[What is required]
All lines below containing "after" are to be listed.
##########
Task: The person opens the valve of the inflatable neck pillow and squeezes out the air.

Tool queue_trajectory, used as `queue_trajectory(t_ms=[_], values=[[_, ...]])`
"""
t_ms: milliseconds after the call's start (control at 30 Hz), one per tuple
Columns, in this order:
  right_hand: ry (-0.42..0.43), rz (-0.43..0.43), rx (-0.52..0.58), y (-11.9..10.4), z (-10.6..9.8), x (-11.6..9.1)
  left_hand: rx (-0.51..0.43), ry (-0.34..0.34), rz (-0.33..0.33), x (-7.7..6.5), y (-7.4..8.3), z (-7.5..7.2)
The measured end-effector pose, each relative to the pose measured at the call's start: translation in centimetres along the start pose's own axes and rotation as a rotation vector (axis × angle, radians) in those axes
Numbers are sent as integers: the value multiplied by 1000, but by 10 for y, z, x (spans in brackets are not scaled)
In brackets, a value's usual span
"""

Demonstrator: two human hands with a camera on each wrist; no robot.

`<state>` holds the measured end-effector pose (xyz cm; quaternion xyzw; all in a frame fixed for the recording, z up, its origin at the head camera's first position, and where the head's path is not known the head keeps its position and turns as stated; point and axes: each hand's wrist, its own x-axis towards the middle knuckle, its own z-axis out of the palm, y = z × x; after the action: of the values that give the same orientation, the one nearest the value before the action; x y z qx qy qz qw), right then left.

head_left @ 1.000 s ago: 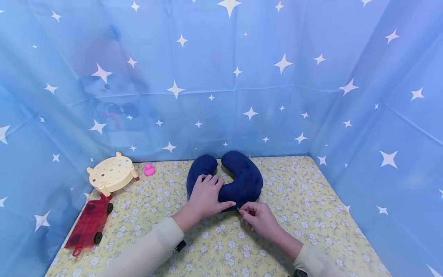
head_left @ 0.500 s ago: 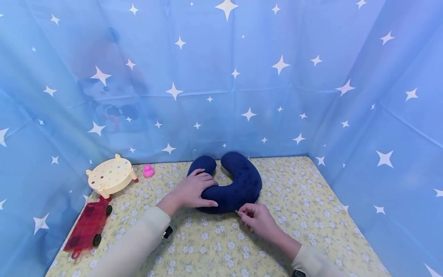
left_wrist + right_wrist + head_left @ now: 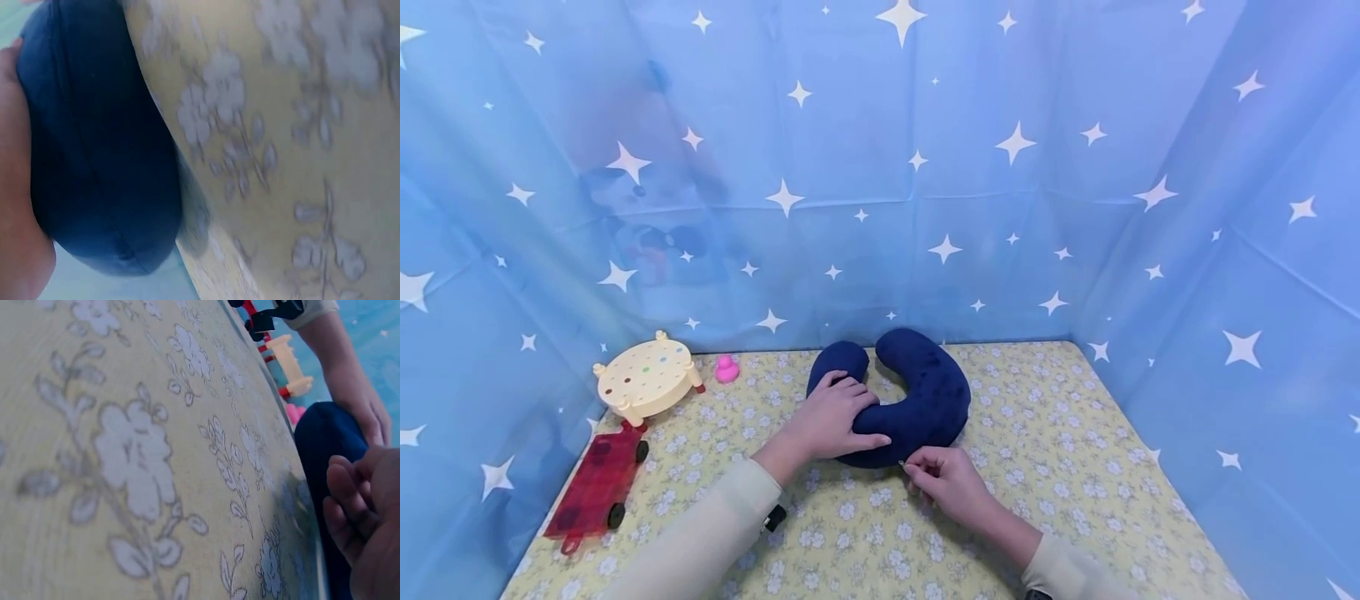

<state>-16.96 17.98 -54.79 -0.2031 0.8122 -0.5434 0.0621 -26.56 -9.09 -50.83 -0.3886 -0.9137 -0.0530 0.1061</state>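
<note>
Pillow: the navy, U-shaped pillow (image 3: 936, 396) is being borne by the flowered cloth (image 3: 1045, 483), near its far edge, its gap being turned toward the starry curtain (image 3: 880, 158).
Left hand: the pillow's left side and near curve are being covered by the left hand (image 3: 837, 419), the fingers being laid loosely on top, the thumb being held apart from them.
Right hand: a tiny tab (image 3: 902, 463) at the pillow's near edge is being pinched by the right hand (image 3: 950, 486), between thumb and finger.
Left of pillow: cloth is being taken up by a pink toy (image 3: 727, 369), a cream stool (image 3: 647, 377) and, nearest the person, a red cart (image 3: 597, 485).
Left-wrist view: the pillow's seam is being shown.
</note>
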Motion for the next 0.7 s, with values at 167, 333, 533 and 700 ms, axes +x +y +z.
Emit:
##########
[Your response]
t_ms: milliseconds after the call's start (control at 30 Hz), one per tuple
`<state>` holds the measured end-effector pose (xyz cm; quaternion xyzw; all in a frame fixed for the recording, z up, its origin at the head camera's first position, and where the head's path is not known the head keeps its position and turns as stated; point and axes: each hand's wrist, its own x-axis towards the middle knuckle, its own z-axis out of the palm, y = z × x; after the action: of the values that give the same orientation, the one nearest the value before the action; x y z qx qy qz qw), right then left.

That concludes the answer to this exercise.